REQUIRED ACTION:
All of the data below should be set down again verbatim, without any images.

Start of DATA SHOWN

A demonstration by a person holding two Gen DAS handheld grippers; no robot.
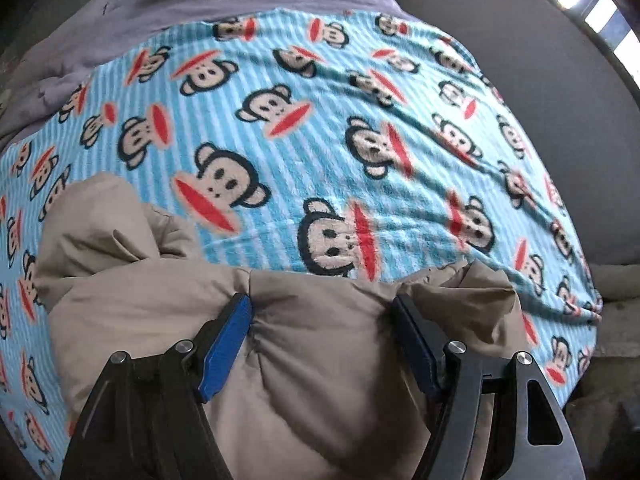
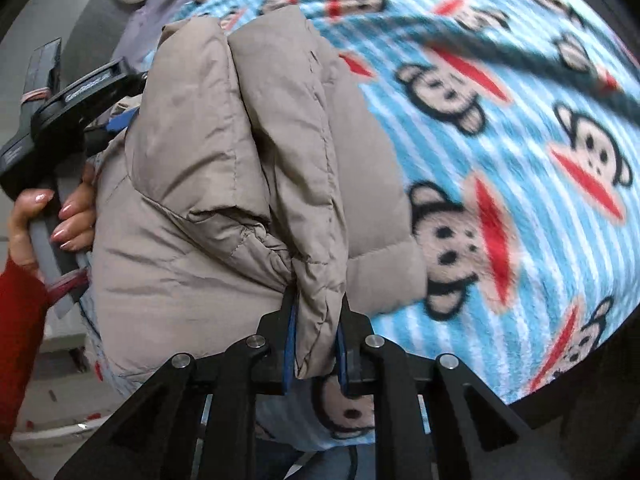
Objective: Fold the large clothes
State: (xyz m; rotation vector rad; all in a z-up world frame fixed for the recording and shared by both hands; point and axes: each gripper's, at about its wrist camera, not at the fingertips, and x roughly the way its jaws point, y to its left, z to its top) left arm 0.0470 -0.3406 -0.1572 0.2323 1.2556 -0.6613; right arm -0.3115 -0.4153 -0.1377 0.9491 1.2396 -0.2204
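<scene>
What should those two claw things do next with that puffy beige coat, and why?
Probably close the left gripper on the puffer jacket. Its jaws stand wide apart with a padded bulge of the jacket between them, not pinched, while the right gripper is already clamped on a fold of the fabric. With both ends held, the jacket could be lifted and folded over the monkey-print blanket.

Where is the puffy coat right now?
The coat lies on the monkey blanket, at its near edge, pinched by the right gripper and straddled by the left gripper.
</scene>
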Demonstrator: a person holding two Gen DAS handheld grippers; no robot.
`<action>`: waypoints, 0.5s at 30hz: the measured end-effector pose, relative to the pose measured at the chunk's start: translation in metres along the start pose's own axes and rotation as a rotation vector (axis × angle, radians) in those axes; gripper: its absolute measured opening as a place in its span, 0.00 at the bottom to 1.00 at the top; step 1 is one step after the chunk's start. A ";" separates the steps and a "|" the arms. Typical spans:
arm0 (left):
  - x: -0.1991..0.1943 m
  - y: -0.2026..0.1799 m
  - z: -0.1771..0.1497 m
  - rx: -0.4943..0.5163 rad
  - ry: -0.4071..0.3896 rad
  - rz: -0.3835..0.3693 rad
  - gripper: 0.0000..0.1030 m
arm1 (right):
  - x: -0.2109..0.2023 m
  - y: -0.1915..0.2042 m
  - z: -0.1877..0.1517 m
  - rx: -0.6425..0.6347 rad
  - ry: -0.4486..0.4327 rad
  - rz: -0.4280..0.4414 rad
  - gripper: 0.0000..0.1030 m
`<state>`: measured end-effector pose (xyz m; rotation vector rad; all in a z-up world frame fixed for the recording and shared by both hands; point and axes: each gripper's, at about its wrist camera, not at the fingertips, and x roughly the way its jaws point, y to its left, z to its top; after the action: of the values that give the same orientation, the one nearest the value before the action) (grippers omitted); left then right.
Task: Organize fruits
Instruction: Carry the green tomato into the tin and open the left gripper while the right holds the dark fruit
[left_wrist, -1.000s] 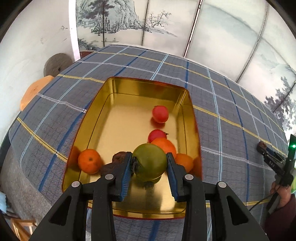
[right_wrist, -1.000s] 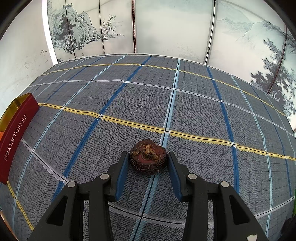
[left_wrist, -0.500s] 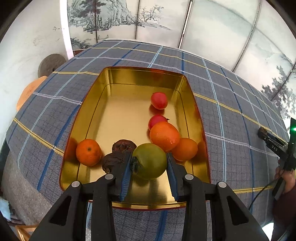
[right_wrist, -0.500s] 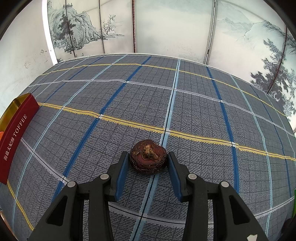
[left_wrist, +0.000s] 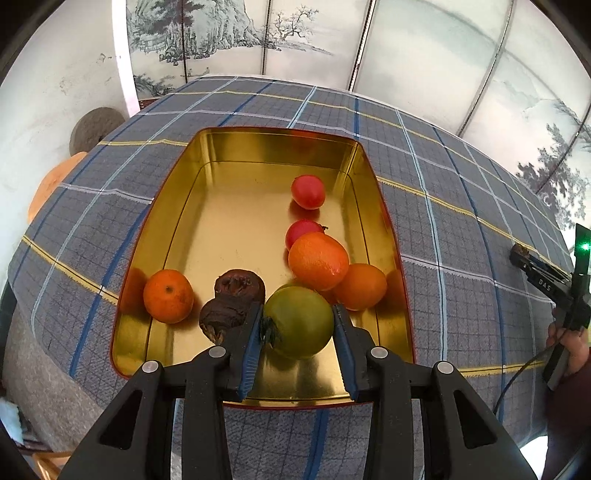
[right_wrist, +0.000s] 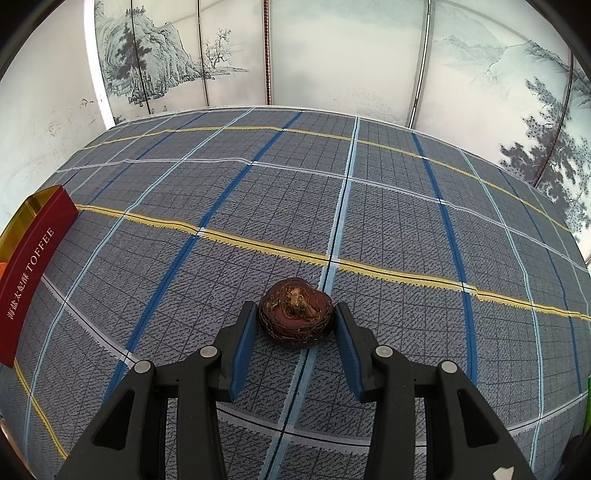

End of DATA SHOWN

SOLUTION BELOW:
A demonstration by a person holding two Gen DAS handheld grippers; no robot.
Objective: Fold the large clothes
State: (xyz m; rotation vector rad; all in a z-up world frame fixed for the recording and shared by both hands; point and axes: each gripper's, at about its wrist camera, not at the fingertips, and x roughly the way its jaws point, y to its left, z to its top) left arm 0.0470 -0.3406 -0.1572 0.2323 1.2556 -0.6613; right arm -0.3115 -0.4153 -0.1377 0.9491 1.2396 -0.2204
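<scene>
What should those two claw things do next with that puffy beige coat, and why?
Probably close the left gripper on the puffer jacket. Its jaws stand wide apart with a padded bulge of the jacket between them, not pinched, while the right gripper is already clamped on a fold of the fabric. With both ends held, the jacket could be lifted and folded over the monkey-print blanket.

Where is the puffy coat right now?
The coat lies on the monkey blanket, at its near edge, pinched by the right gripper and straddled by the left gripper.
</scene>
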Demonstrator: a person holding two Gen DAS handheld grippers; no robot.
`<action>`: waypoints, 0.5s at 30hz: the measured end-effector pose, relative to the pose measured at the chunk's start: translation in metres along the start pose's own axes and rotation as a rotation vector (axis × angle, radians) in those axes; gripper: its absolute measured opening as a place in its span, 0.00 at the bottom to 1.00 at the top; step 1 is one step after the chunk's start. A ";" separates the steps and a "|" the arms. Typical spans:
arm0 (left):
  - x: -0.1991..0.1943 m
  - y: -0.2026..0.1799 m
  - z: -0.1771..0.1497 m
  - rx: -0.4943..0.5163 rad
  - ry: -0.4071..0.3896 rad
  - rz: -0.3835..0.3693 rad
  - gripper: 0.0000..0.1030 m
arm1 (right):
  - x: -0.2109..0.2023 m
  - y: -0.1915..0.2042 m
  - z: -0.1877..0.1517 m
  - rx: -0.6425..0.6347 rad
  - ry: -0.4486..0.4327 rad
  - rz: -0.4280..0.4414 rad
  - gripper: 0.0000..0.1030 m
`<state>`: measured end-effector pose (xyz m; rotation vector rad; all in a z-up world frame fixed for the recording and shared by both hands; point and axes: each gripper's, at about its wrist camera, not at the fingertips, and x roughly the way its jaws point, y to its left, z to its top; after the action: of the values that give the same orientation, the one nearest the value before the action) (grippers omitted); left then right.
Task: Organize fruits
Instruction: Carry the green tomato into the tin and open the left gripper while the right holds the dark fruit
[left_wrist, -1.000s] 
[right_wrist, -1.000s] 
[left_wrist, -0.500s] 
[right_wrist, -0.500s] 
[left_wrist, +0.000s] 
[right_wrist, +0.000s] 

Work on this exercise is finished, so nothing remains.